(Assigned task) All lines up to and including the one that contains "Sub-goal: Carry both" are to be transcribed exactly, starting from the first line of the records.

BEGIN Source material

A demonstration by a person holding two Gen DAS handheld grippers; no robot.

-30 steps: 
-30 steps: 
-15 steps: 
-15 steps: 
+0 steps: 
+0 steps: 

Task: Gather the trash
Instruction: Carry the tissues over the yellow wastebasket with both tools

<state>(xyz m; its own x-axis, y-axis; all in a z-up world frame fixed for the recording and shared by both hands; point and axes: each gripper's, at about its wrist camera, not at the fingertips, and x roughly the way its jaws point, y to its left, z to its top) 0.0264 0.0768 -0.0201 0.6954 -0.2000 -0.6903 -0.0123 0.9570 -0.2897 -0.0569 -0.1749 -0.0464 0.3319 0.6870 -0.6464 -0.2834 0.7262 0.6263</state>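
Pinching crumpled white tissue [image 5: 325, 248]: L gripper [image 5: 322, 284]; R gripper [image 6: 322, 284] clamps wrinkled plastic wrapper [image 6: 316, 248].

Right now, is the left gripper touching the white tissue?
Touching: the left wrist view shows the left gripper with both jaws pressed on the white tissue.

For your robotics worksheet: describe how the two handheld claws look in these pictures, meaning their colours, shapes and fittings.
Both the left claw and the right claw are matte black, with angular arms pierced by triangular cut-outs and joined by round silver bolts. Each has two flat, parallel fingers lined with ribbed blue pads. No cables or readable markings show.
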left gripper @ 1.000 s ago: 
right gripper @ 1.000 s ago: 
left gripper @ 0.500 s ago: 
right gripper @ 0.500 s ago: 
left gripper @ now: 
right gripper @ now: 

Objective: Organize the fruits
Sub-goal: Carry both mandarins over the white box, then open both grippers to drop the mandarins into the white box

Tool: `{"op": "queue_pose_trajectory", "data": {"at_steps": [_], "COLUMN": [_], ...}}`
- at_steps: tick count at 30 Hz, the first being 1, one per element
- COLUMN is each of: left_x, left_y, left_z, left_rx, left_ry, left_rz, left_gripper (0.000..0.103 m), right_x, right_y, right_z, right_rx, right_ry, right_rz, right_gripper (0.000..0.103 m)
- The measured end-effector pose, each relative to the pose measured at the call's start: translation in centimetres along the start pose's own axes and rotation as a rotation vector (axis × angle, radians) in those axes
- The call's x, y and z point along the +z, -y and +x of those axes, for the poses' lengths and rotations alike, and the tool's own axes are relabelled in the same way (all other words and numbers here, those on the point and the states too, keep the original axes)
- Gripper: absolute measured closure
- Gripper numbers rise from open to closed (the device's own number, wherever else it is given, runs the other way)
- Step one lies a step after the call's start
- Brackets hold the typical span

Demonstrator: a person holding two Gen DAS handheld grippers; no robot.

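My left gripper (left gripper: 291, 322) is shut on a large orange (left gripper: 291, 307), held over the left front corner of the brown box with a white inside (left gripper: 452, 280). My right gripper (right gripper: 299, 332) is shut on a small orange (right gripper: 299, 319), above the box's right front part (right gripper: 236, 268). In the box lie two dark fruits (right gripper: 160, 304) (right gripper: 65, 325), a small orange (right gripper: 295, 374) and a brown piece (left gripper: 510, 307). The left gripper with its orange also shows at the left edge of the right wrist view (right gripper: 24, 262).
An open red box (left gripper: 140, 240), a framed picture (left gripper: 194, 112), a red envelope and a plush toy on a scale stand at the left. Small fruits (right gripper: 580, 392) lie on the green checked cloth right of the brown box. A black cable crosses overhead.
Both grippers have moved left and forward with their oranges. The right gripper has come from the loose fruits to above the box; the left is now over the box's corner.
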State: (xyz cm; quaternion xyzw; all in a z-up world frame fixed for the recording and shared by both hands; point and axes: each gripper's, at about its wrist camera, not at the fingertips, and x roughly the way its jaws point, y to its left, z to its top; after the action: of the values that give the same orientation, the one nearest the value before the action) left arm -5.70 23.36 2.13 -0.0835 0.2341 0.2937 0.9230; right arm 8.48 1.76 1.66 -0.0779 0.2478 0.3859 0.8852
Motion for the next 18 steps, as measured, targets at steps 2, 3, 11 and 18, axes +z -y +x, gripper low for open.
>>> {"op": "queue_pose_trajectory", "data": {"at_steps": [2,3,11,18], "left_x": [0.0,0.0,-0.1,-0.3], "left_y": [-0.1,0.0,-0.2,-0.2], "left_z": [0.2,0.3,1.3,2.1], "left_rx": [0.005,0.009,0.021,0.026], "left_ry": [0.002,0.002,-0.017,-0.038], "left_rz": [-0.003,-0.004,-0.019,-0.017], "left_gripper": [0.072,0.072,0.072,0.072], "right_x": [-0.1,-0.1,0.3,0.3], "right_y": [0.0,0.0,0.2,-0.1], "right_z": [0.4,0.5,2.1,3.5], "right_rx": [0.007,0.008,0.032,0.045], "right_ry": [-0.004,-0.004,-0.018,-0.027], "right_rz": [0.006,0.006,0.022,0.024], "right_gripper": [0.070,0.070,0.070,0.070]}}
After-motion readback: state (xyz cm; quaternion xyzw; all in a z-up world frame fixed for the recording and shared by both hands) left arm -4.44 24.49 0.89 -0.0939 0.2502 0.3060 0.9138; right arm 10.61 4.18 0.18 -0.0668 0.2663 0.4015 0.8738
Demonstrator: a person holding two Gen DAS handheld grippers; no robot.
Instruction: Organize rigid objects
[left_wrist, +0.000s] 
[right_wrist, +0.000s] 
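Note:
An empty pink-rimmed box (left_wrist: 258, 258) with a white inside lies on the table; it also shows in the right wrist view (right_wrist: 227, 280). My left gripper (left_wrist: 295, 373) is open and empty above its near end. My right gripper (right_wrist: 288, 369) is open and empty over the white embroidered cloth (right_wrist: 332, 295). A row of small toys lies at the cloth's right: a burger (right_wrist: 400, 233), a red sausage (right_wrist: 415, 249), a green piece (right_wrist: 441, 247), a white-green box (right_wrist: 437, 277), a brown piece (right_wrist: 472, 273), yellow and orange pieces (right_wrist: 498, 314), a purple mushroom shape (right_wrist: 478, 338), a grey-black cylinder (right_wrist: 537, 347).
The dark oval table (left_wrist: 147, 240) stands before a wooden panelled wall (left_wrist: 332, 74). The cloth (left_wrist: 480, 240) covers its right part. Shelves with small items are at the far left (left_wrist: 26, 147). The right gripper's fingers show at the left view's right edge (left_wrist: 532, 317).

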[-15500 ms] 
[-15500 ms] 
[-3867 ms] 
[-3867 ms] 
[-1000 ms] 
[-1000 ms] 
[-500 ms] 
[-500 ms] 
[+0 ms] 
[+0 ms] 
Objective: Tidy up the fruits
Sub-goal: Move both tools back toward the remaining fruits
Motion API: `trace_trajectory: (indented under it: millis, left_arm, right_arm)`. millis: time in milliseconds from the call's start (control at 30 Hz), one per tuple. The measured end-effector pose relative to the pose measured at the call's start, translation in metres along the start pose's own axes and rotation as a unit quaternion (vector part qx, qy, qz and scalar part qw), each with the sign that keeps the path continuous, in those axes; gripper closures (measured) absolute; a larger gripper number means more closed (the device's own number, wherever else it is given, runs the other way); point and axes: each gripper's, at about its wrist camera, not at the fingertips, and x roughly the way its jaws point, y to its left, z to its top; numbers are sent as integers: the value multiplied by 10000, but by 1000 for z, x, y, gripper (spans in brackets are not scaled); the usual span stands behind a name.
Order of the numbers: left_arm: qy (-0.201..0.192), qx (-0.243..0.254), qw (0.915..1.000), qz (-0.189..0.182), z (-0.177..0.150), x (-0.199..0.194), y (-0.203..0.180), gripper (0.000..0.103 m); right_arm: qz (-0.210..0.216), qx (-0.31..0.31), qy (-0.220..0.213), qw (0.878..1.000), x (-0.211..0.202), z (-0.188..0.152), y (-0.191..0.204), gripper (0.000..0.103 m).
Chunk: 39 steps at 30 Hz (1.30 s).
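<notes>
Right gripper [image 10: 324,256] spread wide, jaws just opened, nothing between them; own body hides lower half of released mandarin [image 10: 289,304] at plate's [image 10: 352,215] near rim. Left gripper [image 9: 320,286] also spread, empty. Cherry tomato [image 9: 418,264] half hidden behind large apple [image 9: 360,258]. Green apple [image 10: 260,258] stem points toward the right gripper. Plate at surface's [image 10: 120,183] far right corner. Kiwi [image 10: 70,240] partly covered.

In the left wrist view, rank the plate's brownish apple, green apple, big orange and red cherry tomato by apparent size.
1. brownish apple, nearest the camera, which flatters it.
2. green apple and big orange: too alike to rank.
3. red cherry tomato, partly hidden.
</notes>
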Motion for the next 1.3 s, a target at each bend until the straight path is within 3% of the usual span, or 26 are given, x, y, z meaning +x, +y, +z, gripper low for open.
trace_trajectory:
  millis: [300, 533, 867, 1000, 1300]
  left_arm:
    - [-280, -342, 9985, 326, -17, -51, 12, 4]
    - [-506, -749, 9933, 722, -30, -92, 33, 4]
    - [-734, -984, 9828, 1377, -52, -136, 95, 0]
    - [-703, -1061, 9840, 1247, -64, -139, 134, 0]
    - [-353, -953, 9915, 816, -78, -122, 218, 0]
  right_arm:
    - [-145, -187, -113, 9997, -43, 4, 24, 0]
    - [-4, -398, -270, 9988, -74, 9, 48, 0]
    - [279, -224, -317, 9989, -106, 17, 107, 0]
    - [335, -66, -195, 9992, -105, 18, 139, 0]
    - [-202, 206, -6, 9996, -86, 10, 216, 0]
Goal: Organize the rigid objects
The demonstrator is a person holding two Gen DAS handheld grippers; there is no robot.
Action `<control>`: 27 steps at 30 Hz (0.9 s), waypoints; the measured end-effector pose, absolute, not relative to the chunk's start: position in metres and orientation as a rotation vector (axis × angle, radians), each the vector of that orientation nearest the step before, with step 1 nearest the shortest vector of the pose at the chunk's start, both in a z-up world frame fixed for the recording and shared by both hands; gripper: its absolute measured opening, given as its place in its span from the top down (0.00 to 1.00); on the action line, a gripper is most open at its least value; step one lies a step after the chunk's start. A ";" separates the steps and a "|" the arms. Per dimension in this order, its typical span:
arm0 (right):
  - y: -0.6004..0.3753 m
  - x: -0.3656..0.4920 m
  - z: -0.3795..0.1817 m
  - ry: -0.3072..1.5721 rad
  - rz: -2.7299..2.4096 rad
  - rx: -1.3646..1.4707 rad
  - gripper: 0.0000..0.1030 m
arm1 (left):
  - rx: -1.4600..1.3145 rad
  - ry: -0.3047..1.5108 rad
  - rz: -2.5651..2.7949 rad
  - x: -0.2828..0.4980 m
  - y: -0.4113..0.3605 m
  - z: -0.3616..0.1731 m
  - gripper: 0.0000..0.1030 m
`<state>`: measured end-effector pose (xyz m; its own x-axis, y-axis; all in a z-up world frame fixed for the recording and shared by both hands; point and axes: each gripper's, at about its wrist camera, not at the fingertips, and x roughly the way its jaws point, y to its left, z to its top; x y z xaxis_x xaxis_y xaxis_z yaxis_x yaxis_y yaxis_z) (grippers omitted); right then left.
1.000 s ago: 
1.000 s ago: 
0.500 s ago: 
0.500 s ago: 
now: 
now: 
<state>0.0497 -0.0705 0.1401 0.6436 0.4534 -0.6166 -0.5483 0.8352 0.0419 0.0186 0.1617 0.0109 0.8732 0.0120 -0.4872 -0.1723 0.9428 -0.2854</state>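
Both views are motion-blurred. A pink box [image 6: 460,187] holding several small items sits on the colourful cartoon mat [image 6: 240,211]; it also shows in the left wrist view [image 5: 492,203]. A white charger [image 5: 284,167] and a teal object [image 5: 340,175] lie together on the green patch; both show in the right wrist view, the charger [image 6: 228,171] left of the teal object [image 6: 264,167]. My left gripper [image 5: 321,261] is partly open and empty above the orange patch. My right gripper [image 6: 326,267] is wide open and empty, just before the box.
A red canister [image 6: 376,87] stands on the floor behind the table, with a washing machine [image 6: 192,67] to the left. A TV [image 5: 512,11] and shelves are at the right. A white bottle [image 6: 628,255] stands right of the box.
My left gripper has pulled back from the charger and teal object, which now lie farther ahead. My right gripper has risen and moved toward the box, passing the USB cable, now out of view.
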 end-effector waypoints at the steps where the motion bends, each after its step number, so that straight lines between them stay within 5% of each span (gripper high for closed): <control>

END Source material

(Exercise result)
A demonstration by a person holding two Gen DAS handheld grippers; no robot.

-30 steps: 
-30 steps: 
-15 steps: 
-15 steps: 
+0 steps: 
+0 steps: 

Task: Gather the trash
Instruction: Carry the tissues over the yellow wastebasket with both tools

<state>(xyz m; its own x-axis, y-axis; all in a z-up world frame fixed for the recording and shared by both hands; point and axes: each gripper's, at about its wrist camera, not at the fingertips, and x roughly the way its jaws point, y to its left, z to its top) 0.0264 0.0768 -0.0201 0.6954 -0.2000 -0.6903 -0.0123 0.9570 -0.2897 -0.0569 -0.1749 -0.0464 0.3319 0.6870 -0.6464 -0.2834 0.7262 0.6263</state>
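Pinching crumpled white tissue [image 5: 325, 248]: L gripper [image 5: 322, 284]; R gripper [image 6: 322, 284] clamps wrinkled plastic wrapper [image 6: 316, 248].

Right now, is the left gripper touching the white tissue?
Touching: the left wrist view shows the left gripper with both jaws pressed on the white tissue.

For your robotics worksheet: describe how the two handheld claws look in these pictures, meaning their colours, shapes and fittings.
Both the left claw and the right claw are matte black, with angular arms pierced by triangular cut-outs and joined by round silver bolts. Each has two flat, parallel fingers lined with ribbed blue pads. No cables or readable markings show.
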left gripper @ 1.000 s ago: 
right gripper @ 1.000 s ago: 
left gripper @ 0.500 s ago: 
right gripper @ 0.500 s ago: 
left gripper @ now: 
right gripper @ now: 

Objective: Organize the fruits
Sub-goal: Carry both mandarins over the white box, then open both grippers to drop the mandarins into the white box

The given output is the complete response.